-- THE PROBLEM --
Starting at the line that contains "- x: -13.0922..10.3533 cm", output each line through the end of the data exactly, and nothing more.
(Beginning of DATA BLOCK)
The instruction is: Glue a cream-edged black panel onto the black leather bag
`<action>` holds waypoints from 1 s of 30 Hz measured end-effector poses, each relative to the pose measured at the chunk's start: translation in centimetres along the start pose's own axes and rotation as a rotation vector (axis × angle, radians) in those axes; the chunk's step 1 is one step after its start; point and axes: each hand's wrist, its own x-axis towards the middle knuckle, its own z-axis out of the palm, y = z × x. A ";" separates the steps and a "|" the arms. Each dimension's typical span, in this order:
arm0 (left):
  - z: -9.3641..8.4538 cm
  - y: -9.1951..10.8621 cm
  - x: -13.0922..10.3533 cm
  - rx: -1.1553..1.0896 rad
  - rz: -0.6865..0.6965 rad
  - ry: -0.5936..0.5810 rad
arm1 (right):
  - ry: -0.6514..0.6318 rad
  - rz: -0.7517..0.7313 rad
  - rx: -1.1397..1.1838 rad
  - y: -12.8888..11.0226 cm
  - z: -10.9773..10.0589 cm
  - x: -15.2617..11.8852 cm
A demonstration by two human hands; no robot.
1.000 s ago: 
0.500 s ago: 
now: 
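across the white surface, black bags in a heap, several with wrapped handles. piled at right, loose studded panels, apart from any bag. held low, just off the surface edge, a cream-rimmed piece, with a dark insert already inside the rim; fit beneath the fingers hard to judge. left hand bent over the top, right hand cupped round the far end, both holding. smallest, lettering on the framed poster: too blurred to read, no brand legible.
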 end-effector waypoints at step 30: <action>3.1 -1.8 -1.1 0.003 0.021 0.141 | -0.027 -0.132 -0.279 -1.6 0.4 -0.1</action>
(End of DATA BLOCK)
-- SOLVED PROBLEM --
  - x: -13.0922..10.3533 cm
  - rx: -1.1553..1.0896 rad
  - rz: -0.6865..0.6965 rad
  - ry: -0.5936..0.5810 rad
arm1 (right):
  - ry: -0.6514..0.6318 rad
  - rz: -0.7517..0.7313 rad
  - rx: -1.1397..1.1838 rad
  - y: -12.8888..11.0226 cm
  - z: -10.9773..10.0589 cm
  - x: -15.2617..11.8852 cm
A demonstration by two human hands; no robot.
1.000 s ago: 
0.500 s ago: 
now: 
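across the white surface, black bags in a heap, several with wrapped handles. piled at right, loose studded panels, apart from any bag. held low, just off the surface edge, a cream-rimmed piece, with a dark insert already inside the rim; fit beneath the fingers hard to judge. left hand bent over the top, right hand cupped round the far end, both holding. smallest, lettering on the framed poster: too blurred to read, no brand legible.
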 end-effector waypoints at step 30: <action>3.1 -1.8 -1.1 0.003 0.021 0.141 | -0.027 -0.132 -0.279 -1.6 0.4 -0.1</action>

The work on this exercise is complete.